Zakręcona matka dwóch córek indywidualistek. Świeżo poślubiona żona Człowieka w Mundurze. Upiorna w swym oddaniu nauczycielka biologii w odczapnej szkole. Zamiłowana tłumaczka czego popadnie z angielskiego. Wierna poddana małego nakrapianego kota-sikawki. Śpiewa, gra, tańczy, czyta, gotuje, wrzeszczy na wszystkich. Niepoprawna optymistka mimo ciężkiej depresji. Słowem - niezła cholera.
Poranek, który sprawia, że człowiek musi się zastanowić, czy nie przeformułować swojej definicji piękna. Nawet warszawskie blokowiska wyglądają jak dzieło geniusza estetyki. No - prawie.
Ugotowałam zupę. Na dzikie zimno, które nas atakuje niezgodnie z wszelkimi trendami ostatnich lat, nie ma to jak barszcz jakoś-tam-trochę-pod-rosyjski.
Sypnęło śniegiem i Warszawa stanęła.

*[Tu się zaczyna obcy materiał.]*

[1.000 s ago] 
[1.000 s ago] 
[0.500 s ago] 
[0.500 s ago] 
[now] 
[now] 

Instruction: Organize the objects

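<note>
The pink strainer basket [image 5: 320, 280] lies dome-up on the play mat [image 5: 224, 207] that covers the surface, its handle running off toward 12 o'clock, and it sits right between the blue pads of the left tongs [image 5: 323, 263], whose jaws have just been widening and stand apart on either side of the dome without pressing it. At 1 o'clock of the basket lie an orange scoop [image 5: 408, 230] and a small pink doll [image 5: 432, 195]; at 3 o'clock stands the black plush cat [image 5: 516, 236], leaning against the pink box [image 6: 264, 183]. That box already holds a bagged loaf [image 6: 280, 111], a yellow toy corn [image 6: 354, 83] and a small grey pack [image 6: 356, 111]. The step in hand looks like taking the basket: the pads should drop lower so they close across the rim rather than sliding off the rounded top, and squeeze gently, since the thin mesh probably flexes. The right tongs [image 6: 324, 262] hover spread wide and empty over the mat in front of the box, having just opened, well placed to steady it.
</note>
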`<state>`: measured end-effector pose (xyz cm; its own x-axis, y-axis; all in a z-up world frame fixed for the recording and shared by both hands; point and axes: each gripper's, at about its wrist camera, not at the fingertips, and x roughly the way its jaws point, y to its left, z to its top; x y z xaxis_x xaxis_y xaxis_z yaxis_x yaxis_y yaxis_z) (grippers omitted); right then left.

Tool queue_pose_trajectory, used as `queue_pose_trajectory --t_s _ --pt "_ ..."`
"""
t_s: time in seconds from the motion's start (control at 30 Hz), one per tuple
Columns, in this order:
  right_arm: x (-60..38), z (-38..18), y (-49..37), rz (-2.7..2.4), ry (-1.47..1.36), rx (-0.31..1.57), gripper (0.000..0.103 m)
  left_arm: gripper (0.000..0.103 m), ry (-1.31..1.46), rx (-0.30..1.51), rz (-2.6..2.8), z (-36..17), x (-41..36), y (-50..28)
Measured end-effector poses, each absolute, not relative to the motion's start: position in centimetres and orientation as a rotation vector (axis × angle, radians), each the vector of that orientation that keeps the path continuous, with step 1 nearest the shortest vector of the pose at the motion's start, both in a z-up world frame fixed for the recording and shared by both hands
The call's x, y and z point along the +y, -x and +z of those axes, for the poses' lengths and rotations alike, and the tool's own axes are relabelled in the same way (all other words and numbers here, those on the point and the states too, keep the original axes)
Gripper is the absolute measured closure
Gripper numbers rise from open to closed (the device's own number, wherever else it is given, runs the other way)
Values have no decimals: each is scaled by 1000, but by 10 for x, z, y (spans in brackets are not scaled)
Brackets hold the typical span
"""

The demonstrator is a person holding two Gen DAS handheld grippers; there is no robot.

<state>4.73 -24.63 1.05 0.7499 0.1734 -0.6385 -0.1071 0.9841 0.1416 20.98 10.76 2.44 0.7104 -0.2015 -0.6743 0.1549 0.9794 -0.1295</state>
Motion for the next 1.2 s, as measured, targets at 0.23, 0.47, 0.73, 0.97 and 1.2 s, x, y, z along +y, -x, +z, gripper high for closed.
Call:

Stała na tyle spokojnie, że zdołałam natrzaskać zdjątek swoją Nokią, z braku normalnego aparatu, którego nie nosze ze sobą, bo ciężki, a mnie ciężkiego nie wolno. Ja już siedzę w domu, ale ona ciągle stoi. Warszawa, znaczy.
Gotowałyśmy sobie wspólnie z Papciastym risotto (bardzo dobre). Usiłowałam sfotografować Małe obierające cebulę tudzież oddające się innym kuchennym rozkoszom, ale i tak najbardziej spodobał mi się po prostu papciasty buziak.